Gelebte Integration in Klagenfurts Kindergärten

Interkulturelle pädagogische Mitarbeiterinnen unterstützen Klagenfurts Kindergartenpädagoginnen, fördern die Kommunikation zwischen Kinderbetreuungseinrichtung und Eltern nichtdeutscher Muttersprache und bringen Kindern rechtzeitig vor Schuleintritt auf Basis ihrer Muttersprache Deutsch bei. Bildungsreferent Vizebürgermeister Mag. Philipp Liesnig setzt auf dieses Vorzeigebeispiel an gelebter Integration und die bewährte Kooperation mit der in der Migrationsarbeit erfahrenen „Projektgruppe Frauen“.

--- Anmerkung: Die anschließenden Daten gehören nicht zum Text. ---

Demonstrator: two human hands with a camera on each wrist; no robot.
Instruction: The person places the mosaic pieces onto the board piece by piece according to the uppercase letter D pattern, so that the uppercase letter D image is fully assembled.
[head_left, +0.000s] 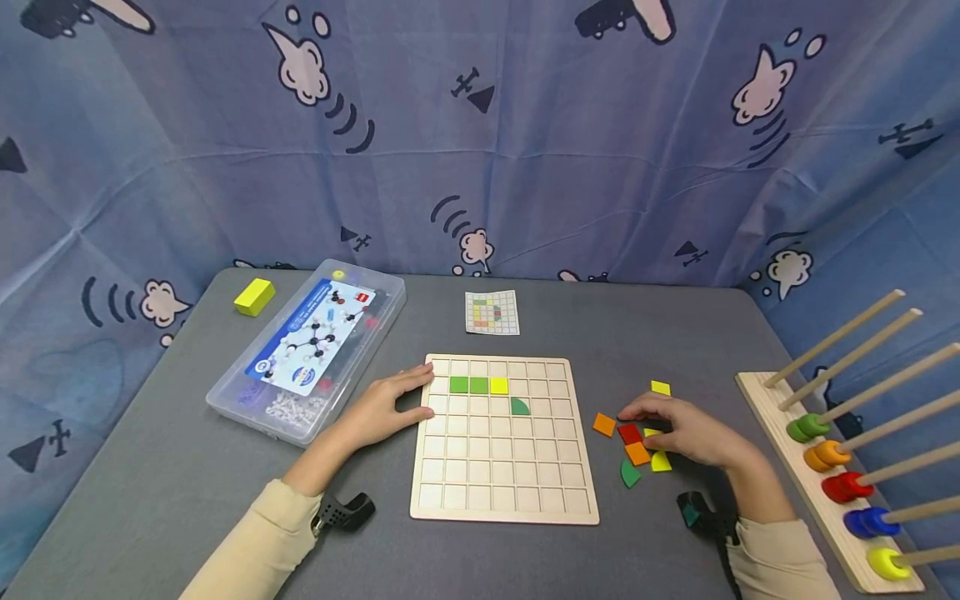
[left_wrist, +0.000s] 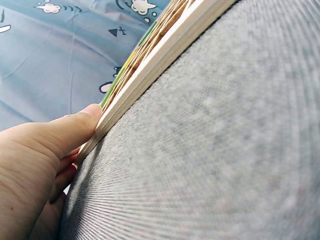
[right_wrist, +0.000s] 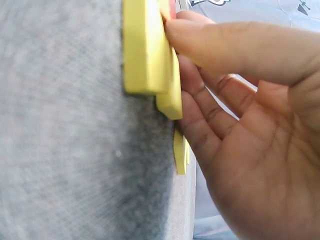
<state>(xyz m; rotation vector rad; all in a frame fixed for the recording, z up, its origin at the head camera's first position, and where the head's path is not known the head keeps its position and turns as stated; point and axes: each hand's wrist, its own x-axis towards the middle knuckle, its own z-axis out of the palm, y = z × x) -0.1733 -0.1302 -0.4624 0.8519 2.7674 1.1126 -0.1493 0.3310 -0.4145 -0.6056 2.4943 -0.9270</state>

Klagenfurts Bildungs- und Integrationsreferent Vizebürgermeister Mag. Philipp Liesnig mit Sandra Motnik (Leiterin Kindergarten Regenbogen), Manal Okasha (Interkulturelle pädagogische Mitarbeiterin) und Mag. Melanie Bürger (Geschäftsleiterin Projektgruppe Frauen). Foto: SK / Hude

Klagenfurts Bildungs- und Integrationsreferent Vizebürgermeister Mag. Philipp Liesnig mit Sandra Motnik (Leiterin Kindergarten Regenbogen), Manal Okasha (Interkulturelle pädagogische Mitarbeiterin) und Mag. Melanie Bürger (Geschäftsleiterin Projektgruppe Frauen). Foto: SK / Hude

Wenn Kinder aus Familien mit Migrationshintergrund die Schule besuchen, sind gute Kenntnisse der deutschen Sprache wichtig. Daher werden jene Kinder nichtdeutscher Muttersprache, die städtische Kinderbetreuungseinrichtungen besuchen, durch interkulturelle pädagogische Mitarbeiterinnen der „Projektgruppe Frauen“ auf die Schule vorbereitet. Auf Basis ihrer Mutter­sprache lernen die Kleinen bereits im Kindergarten Deutsch.

„Es ist uns ein großes Anliegen, dass Kinder aus Familien mit Migrations­hintergrund gute Chancen im Bildungssystem und eine gute schulische Ausbildung erhalten“ unterstreicht Klagenfurts Bildungsreferent Vizebürgermeister Mag. Philipp Liesnig.

Das Integrationsprojekt wird derzeit in den Kindergärten St. Ruprecht, Annabichl, Fischl, Feldkirchner Straße und im Kindergarten Regenbogen durchgeführt, hier sind jeweils mehrere Kinder aus Familien mit Migrationshintergrund untergebracht.

Die Herkunftsländer der Familien sind unterschiedlich. Kinder stammen aus Bosnien, Kroatien, Serbien, Albanien, Tschetschenien, Indien, Ägypten, Syrien, der Türkei und anderen Ländern und kommen teilweise mit geringen oder keinen Deutschkenntnissen in die Kinderbetreuungseinrichtungen und haben vielfach auch sprachliche Defizite in der Muttersprache. Diese ist aber wesentliche Voraussetzung für das Erlernen einer weiteren Sprache.

Daher stehen in jenen Kindergärten, wo der Bedarf erhöht ist, interkulturelle pädagogische Mitarbeiterinnen, deren Zweitsprache Deutsch ist, zur Verfügung, um Kindern auf Basis ihrer Muttersprache die deutsche Sprache beizubringen.

Das von der Stadt Klagenfurt geförderte interkulturelle Projekt ist aber auch eine große Unterstützung für die Kindergarten-Pädagoginnen und -Pädagogen: „Ihnen werden von den interkulturellen pädagogischen Mitarbeiterinnen aus eigener Migrationserfahrung und eigenem kulturellen Hintergrund die Lebensweise und Probleme der zugewanderten Familien verständlicher gemacht. Sie vermitteln, sensibilisieren, übersetzen zwischen Eltern und Pädagogen. Das erleichtert einerseits den Kindergartenalltag und fördert zugleich die gelebte Integrationsarbeit in der Stadt“ weiß Liesnig.

Das Team der „Projektgruppe Frauen“ arbeitet seit vielen Jahren mit Frauen aus aller Welt zusammen und hat Erfahrung mit den unterschiedlichen Zugängen zu Kultur, Bildung und Alltagsleben in der interkulturellen Arbeit und ist in unterschiedlichen Integrationsprojekten eine bewährte Partnerorganisation der Stadt Klagenfurt.